_To do:_ The listing below holds a line with "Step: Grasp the" and a later line with "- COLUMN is". Write out those two lines and every line between them, exactly, and nothing else.

(Available data)

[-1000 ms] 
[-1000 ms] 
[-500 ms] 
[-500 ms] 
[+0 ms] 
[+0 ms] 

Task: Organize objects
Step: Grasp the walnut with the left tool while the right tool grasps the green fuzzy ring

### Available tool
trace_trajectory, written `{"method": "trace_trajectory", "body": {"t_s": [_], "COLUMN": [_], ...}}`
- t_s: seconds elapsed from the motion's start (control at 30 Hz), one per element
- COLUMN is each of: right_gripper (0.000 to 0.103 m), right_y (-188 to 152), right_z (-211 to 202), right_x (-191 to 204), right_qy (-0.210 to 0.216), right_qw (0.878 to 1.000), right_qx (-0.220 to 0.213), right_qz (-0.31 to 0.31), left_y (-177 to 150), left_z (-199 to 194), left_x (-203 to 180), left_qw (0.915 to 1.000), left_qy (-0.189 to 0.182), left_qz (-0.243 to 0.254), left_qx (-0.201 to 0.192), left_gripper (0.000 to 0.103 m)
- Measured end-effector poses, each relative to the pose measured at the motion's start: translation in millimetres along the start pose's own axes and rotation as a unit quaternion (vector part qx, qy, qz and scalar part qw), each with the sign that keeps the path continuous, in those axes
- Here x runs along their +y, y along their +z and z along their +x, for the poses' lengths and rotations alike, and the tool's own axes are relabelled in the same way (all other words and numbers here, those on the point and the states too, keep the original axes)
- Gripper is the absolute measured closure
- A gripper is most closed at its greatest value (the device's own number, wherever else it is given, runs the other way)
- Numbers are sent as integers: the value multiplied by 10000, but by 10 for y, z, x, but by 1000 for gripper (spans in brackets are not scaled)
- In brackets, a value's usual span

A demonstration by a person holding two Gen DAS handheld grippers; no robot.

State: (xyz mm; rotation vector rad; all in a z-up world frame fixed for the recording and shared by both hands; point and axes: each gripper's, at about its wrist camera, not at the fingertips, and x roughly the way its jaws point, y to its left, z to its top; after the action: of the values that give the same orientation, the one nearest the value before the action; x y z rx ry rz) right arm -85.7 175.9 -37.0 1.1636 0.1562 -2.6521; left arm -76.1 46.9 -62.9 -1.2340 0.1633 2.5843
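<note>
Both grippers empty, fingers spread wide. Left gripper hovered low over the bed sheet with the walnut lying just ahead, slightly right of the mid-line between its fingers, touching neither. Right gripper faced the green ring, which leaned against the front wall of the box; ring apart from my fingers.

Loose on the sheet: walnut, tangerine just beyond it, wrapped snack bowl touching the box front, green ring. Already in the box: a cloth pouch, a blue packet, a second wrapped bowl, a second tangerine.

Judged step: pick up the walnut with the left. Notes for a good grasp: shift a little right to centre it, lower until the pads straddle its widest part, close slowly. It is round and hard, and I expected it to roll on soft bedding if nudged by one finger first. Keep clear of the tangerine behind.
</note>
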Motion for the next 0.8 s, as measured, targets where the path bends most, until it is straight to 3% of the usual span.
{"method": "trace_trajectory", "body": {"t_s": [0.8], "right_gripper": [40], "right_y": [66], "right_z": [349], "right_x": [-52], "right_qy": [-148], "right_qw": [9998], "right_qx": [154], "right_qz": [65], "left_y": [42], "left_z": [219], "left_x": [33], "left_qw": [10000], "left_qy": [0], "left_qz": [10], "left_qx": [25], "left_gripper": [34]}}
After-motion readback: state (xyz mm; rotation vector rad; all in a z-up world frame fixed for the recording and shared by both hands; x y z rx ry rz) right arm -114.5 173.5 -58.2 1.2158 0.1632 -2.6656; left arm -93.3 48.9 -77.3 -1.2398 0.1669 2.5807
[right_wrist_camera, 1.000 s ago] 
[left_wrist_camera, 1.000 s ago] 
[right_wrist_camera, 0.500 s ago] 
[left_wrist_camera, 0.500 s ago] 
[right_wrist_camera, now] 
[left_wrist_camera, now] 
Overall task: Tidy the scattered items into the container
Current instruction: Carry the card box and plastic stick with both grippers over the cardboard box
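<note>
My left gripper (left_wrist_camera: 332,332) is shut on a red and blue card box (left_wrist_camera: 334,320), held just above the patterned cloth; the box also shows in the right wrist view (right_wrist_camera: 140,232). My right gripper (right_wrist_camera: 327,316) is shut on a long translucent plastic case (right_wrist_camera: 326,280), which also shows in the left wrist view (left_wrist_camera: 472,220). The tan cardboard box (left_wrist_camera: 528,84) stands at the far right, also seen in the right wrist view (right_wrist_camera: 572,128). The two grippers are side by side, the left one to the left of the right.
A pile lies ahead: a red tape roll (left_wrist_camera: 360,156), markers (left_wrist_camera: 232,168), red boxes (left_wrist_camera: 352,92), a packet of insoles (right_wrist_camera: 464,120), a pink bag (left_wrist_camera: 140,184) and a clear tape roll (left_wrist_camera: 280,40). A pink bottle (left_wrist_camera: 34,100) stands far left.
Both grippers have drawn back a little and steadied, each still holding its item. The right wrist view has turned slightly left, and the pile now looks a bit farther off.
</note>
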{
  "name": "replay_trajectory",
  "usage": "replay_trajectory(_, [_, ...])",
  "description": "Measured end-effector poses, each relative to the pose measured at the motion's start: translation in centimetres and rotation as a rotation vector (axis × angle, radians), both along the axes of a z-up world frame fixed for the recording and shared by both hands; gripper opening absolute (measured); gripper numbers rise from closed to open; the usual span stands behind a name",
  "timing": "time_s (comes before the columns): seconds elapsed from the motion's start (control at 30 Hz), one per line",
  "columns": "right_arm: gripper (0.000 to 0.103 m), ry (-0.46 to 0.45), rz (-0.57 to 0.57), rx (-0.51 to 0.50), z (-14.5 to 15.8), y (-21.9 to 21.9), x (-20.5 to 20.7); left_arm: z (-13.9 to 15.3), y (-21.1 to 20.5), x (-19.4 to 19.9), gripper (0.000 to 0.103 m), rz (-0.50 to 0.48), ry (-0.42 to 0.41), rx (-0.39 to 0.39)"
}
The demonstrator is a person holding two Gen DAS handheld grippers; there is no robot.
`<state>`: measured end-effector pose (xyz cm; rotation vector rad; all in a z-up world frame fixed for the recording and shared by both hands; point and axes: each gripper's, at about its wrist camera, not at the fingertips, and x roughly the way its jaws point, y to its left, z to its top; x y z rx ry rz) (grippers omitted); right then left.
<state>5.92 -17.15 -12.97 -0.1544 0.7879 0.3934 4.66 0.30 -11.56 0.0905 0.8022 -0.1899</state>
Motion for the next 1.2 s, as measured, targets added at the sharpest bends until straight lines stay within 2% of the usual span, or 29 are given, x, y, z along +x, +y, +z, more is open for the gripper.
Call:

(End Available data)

_Written reply:_
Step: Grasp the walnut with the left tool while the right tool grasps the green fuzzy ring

### Available tool
trace_trajectory, written `{"method": "trace_trajectory", "body": {"t_s": [_], "COLUMN": [_], ...}}`
- t_s: seconds elapsed from the motion's start (control at 30 Hz), one per element
- COLUMN is each of: right_gripper (0.000 to 0.103 m), right_y (-188 to 152), right_z (-211 to 202), right_x (-191 to 204), right_qy (-0.210 to 0.216), right_qw (0.878 to 1.000), right_qx (-0.220 to 0.213), right_qz (-0.31 to 0.31), left_y (-177 to 150), left_z (-199 to 194), left_x (-203 to 180), left_qw (0.915 to 1.000), left_qy (-0.189 to 0.182), left_qz (-0.243 to 0.254), left_qx (-0.201 to 0.192), left_gripper (0.000 to 0.103 m)

The requested output is complete.